Daniel Hemel on a Creative Way to Protect Organized Labor after Janus

How to Save Public Sector Unions

More than 40 years ago, in Abood v. Detroit Board of Education, the Supreme Court held that fair-share fee requirements for public employees did not violate the First Amendment as long as those fees were used only to cover costs associated with collective bargaining and not for political campaigns or partisan activities. But by a narrow 5–4 margin on Wednesday, the court sent Abood to the dustbin, relying on the same “money is speech” logic that animated the controversial Citizens United decision. Fair-share fee arrangements violate the First Amendment, Justice Samuel Alito wrote for the majority, because they “requir[e] that all employees subsidize speech with which they may not agree.” This means state and local governments no longer can compel their employees to pay fair-share fees out of their own pockets.

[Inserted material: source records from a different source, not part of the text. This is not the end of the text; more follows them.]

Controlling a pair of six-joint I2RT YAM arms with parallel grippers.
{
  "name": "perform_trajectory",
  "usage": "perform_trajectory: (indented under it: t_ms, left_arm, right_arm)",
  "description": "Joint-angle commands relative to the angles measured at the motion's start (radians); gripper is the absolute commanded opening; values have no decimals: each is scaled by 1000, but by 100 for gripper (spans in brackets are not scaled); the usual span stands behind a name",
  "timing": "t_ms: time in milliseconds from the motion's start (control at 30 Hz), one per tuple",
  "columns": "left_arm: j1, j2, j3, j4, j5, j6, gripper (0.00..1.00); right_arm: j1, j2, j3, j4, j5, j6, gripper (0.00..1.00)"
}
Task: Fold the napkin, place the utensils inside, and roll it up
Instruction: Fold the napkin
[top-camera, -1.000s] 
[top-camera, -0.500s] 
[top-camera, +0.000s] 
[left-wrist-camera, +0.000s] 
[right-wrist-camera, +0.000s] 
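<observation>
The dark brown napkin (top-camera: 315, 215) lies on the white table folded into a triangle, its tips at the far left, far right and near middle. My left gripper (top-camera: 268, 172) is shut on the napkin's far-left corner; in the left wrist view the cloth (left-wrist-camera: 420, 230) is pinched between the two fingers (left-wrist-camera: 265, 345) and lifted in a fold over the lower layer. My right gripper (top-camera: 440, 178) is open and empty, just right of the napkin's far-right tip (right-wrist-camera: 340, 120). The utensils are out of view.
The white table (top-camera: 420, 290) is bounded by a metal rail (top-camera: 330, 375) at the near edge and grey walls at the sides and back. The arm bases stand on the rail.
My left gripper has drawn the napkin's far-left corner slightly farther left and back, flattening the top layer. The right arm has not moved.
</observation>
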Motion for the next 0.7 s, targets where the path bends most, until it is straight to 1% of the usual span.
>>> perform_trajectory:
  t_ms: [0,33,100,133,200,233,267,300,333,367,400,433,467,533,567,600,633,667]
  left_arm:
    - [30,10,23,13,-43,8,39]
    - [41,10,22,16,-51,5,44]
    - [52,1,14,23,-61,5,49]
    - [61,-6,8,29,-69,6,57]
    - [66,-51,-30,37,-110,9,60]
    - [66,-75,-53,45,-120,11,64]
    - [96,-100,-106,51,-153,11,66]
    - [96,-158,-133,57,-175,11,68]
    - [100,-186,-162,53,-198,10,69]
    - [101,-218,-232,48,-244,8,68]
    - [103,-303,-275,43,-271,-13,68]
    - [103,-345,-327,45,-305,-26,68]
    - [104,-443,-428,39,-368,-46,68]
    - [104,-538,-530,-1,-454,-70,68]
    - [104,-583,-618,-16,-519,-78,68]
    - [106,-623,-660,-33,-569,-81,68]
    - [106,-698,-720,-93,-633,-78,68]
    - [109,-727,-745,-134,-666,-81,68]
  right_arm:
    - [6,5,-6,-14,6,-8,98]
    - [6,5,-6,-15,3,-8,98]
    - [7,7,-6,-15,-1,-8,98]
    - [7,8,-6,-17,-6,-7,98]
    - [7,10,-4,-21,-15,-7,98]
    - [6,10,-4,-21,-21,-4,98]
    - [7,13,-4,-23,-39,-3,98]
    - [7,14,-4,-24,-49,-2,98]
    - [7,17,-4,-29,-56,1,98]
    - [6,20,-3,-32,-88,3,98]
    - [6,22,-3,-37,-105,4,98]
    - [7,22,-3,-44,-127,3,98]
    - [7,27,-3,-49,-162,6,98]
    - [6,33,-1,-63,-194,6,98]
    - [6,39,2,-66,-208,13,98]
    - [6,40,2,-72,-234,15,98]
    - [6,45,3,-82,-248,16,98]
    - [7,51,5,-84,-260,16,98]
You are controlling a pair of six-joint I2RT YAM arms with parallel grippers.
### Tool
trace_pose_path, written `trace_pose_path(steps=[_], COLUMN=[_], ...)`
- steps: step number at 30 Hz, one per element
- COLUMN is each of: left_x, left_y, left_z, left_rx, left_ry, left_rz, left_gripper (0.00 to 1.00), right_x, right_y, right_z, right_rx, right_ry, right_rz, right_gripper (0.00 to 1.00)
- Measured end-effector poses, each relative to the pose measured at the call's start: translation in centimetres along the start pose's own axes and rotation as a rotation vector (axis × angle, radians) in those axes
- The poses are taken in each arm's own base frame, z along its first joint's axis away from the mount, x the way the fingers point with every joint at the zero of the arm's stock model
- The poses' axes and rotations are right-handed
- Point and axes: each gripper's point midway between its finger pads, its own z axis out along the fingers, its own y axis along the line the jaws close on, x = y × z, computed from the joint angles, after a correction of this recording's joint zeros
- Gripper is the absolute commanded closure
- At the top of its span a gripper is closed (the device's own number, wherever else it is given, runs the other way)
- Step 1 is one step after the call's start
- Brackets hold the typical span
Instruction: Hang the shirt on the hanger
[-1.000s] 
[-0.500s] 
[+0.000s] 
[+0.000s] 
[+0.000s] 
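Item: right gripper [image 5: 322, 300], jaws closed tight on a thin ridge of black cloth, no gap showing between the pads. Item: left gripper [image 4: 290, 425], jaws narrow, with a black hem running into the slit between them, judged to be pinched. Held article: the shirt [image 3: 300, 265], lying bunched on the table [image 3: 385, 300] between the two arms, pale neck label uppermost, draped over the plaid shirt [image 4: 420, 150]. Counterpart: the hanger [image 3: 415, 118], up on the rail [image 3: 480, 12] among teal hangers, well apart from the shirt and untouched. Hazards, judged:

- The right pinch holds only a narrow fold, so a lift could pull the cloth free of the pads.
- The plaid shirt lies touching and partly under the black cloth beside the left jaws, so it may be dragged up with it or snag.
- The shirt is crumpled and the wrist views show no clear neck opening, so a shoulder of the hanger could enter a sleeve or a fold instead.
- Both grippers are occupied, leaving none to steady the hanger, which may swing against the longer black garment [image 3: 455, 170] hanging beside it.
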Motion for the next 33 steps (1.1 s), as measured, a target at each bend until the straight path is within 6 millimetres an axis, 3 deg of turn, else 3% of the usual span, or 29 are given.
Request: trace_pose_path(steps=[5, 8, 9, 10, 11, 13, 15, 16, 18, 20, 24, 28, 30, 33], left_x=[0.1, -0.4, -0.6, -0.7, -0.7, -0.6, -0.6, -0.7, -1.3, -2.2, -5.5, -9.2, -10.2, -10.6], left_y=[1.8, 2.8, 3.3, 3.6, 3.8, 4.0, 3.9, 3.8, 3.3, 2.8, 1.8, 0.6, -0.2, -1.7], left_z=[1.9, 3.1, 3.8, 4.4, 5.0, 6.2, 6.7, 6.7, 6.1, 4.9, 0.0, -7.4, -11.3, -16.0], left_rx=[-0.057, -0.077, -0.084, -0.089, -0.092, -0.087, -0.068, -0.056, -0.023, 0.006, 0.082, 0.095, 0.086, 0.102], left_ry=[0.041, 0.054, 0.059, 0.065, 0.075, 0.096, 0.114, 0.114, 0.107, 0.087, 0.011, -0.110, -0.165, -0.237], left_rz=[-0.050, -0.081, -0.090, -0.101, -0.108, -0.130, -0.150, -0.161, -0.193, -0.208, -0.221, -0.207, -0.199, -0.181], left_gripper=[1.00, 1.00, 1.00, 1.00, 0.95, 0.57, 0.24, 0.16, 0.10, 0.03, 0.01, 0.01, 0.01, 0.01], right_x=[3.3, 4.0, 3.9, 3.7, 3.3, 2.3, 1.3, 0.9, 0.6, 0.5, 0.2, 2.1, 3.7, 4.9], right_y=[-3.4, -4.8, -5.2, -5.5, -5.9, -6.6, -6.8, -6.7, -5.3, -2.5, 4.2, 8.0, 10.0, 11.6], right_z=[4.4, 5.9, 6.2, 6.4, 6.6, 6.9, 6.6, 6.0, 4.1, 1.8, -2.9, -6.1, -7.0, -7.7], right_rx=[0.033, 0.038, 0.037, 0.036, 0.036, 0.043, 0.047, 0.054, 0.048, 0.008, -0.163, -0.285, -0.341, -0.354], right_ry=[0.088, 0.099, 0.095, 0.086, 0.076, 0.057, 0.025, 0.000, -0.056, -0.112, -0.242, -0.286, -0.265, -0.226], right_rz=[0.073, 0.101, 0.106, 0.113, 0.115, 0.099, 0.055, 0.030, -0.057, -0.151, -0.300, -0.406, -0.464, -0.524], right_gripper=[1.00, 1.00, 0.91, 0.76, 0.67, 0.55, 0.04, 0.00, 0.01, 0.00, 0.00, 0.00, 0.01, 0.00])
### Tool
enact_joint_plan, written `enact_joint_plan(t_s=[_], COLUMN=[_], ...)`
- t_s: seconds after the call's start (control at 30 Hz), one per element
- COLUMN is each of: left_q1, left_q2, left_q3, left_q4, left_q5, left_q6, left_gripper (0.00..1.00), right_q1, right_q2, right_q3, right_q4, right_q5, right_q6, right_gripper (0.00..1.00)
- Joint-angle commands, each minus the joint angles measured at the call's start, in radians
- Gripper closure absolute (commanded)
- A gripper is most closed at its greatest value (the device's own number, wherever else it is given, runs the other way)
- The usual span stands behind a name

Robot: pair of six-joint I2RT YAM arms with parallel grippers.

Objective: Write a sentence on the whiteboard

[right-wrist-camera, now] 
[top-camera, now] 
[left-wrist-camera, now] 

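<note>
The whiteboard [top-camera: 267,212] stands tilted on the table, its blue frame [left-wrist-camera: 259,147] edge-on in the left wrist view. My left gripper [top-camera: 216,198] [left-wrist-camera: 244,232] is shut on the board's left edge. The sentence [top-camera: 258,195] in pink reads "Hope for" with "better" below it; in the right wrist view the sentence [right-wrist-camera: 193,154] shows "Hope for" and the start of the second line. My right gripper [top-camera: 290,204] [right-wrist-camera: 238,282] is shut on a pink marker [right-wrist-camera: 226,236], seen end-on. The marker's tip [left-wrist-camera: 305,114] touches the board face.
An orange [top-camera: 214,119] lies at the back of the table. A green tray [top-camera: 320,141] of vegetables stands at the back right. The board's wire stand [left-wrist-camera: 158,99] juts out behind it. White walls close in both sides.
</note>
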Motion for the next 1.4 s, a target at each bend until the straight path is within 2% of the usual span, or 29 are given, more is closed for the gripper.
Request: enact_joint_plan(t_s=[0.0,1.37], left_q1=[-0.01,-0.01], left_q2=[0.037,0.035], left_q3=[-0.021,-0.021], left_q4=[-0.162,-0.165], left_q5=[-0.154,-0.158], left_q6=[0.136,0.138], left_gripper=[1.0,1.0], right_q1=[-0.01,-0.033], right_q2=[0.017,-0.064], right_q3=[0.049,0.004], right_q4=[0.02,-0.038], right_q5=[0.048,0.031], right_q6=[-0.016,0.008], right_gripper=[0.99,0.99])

The ramifications for public sector unions could be devastating. As Justice Elena Kagan said in a stinging dissent joined by Justices Ruth Bader Ginsburg, Stephen Breyer, and Sonia Sotomayor, Janus “wreaks havoc on entrenched legislative and contractual arrangements” in the 22 states, plus the District of Columbia and Puerto Rico, where fair-share fee arrangements are now in place. The decision, in her words, “creates a collective action problem of nightmarish proportions”: Because unions must represent nonmembers and members alike, many employees will decide that they don’t want to contribute to the cost of collective bargaining. The nation’s top economists agree: As three Nobel laureates explained in an amicus brief, the end of fair-share fee laws will allow for rampant “free-riding” in unionized workplaces. Indeed, we already see this very phenomenon in the states that don’t allow for fair-share fees: Free-rider rates are higher than 70 percent in some workplaces, and unions on the whole are much weaker as a result.

Yet the end of fair-share fee laws need not mean the demise of public sector unions in the states where those unions have so far stayed strong. As Justice Kagan notes, “State and local governments that thought fair-share provisions furthered their interests will need to find new ways of managing their workforces.” One such solution is at the ready: States can replace their fair-share fee laws with provisions that require or allow public sector employers to subsidize unions directly. While Wednesday’s ruling stops state and local governments from requiring their employees to make payments to unions out of those workers’ own pockets, it does not prevent state and local governments from supporting unions themselves. By supporting public sector unions directly, state and local governments can address the free-rider problem just as effectively as they could pre-Janus—and at no additional cost to their taxpayers—all while adhering to the Supreme Court’s constitutional pronouncements.